Quote of the day. And it’s from a former pro-Iraq, pro-Bush pundit.

The president’s press conference with Blair today struck me as revealing – and not in a good way. Bush is right on the basic issue. He grasps the nature of the enemy. But he is so out of his depth – rhetorically, strategically, politically, intellectually – that it is hard to have much confidence in his leadership. This is one reason why I couldn’t endorse him for a second term. He is an incompetent. He is too incompetent to lead the West at this time. He is simply without the skills to navigate the very treacherous waters we are all now in. He is being outmaneuvered at every turn by wily enemies who are becoming more dangerous and emboldened by the day.

Bush, in a word, is overwhelmed. He has no idea what to do except return to the catechism of freedom versus terror, like an ideological security blanket. Of course that is what this is about. The trouble is: freedom is being defended by the incompetent and the clueless. In Bush’s blank, bewildered eyes, you see the image of someone who is finally beginning to see reality. And it’s something with which he simply cannot cope. Our enemies, moreover, see the weakness in the president and they are ruthlessly exploiting it. And we have more than two years left to survive.

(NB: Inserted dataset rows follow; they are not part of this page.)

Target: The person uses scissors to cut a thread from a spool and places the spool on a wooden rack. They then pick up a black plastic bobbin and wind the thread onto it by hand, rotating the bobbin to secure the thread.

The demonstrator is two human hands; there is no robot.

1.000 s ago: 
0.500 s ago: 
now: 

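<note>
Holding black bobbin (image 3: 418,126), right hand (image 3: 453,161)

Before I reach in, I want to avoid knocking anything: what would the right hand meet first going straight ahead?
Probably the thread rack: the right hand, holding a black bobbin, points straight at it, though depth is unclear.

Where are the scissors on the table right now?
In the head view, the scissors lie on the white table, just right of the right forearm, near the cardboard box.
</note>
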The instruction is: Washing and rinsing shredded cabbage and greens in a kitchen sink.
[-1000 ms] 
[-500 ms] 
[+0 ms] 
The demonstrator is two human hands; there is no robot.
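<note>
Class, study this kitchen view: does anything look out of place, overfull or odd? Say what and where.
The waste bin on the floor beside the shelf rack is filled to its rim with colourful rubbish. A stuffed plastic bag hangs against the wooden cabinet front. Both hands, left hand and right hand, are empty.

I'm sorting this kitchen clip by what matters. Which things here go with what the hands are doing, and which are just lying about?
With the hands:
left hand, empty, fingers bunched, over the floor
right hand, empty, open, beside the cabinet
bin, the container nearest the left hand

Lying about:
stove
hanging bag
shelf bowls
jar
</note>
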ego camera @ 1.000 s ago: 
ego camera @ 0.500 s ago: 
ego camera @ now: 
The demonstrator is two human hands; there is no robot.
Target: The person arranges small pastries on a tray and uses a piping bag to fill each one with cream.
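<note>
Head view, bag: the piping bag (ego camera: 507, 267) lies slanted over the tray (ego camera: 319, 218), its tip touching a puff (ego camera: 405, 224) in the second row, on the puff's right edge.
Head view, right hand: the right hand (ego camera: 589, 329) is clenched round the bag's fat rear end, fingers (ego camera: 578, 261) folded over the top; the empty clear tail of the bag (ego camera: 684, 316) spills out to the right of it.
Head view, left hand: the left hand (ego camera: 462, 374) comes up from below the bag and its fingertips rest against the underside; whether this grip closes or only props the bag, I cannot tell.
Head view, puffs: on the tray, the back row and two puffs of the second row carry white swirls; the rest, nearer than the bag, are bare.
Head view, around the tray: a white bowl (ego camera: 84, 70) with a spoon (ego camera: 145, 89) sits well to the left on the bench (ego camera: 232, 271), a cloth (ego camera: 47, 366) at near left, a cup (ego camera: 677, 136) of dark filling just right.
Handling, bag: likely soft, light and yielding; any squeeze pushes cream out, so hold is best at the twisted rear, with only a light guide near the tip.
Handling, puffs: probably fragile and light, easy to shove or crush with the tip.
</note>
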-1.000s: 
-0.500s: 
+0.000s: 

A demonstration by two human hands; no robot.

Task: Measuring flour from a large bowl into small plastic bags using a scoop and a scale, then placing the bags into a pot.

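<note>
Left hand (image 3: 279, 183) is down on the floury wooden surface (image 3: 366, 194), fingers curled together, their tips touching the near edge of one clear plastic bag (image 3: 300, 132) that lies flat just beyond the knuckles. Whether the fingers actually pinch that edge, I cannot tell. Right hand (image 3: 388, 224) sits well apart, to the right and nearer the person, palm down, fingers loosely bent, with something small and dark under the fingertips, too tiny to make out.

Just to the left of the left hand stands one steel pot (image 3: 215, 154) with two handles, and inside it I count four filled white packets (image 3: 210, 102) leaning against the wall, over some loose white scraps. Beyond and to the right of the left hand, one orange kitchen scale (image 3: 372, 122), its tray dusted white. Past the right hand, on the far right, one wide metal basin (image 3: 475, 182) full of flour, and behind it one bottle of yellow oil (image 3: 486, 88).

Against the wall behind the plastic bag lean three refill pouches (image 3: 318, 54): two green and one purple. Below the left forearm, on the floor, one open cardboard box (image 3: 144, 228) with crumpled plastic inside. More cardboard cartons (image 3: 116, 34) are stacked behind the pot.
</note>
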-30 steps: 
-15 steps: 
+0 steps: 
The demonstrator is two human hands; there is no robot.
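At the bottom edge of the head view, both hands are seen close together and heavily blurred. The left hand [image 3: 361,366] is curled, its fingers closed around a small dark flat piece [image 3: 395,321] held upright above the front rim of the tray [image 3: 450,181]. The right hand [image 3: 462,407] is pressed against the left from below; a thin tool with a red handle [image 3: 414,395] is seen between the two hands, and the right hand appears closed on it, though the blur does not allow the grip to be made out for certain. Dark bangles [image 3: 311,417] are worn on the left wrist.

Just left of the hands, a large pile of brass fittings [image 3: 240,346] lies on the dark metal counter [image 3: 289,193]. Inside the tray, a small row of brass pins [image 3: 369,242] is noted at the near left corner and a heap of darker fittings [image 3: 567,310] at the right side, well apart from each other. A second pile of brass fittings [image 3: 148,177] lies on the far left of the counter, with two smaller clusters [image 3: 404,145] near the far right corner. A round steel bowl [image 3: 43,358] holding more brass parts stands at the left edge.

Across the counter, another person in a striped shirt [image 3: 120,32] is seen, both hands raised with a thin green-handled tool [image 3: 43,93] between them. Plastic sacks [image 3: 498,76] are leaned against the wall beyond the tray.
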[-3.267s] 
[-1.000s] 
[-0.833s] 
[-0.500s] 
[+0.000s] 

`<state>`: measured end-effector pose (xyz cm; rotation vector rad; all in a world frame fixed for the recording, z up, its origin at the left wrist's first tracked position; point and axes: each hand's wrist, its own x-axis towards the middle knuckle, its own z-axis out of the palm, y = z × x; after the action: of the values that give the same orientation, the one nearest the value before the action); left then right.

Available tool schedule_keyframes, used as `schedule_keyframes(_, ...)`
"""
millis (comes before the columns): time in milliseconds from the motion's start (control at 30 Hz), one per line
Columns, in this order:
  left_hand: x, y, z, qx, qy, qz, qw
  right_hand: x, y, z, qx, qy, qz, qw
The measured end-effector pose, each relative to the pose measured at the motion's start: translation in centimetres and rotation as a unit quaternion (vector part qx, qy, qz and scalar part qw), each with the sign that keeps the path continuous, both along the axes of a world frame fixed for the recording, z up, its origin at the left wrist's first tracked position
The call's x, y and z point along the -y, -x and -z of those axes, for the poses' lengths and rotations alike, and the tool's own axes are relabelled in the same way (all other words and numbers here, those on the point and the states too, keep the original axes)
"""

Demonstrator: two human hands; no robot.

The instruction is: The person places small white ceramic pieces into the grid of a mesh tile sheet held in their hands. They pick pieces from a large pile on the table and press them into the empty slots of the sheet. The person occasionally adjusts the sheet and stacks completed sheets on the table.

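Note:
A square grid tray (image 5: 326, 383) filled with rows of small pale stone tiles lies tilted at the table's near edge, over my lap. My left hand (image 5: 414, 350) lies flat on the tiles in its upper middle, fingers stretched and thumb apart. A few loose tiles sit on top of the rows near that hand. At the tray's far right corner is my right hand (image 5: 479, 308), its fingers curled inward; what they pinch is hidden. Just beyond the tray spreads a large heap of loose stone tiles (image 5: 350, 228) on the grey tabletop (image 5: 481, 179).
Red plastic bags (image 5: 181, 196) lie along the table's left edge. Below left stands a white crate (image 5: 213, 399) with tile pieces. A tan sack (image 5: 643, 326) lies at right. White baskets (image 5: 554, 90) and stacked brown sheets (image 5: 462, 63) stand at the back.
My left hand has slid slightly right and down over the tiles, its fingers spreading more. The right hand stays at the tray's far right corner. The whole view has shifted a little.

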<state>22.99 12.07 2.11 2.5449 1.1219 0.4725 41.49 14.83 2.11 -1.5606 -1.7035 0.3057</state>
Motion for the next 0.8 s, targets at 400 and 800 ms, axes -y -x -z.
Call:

When you contemplate the fact that we are facing one of the most complex and explosive moments in the history of mankind, and that the captain of the ship is a frightened frat boy – well, it’s pretty disconcerting. The sky really is falling, at least in the Middle East. And if it falls there, it has major repercussions around the world, and for America’s future. Anyone who dismisses these concerns as alarmist isn’t watching. Over the past few weeks, there has been a massive turning of the tide, and even Bush’s most loyal supporters have jumped ship and admitted Iraq was a miserable failure. The implications for Israel are enormous as Iraq continues to move into the camp of Israel’s greatest enemy, Iran, and as Lebanon evolves (devolves?) from an emerging democracy into a radicalized hornet’s nest sworn to help destroy Israel. “Complicated” puts it mildly. In many ways, it’s the perfect storm, and we have one man to thank for making it possible by emasculating US influence. And all we can do is hope and pray that over the next two years the damage he inflicts is less catastopic than that which he has inflicted in his first six years. And I wouldn’t place any bets.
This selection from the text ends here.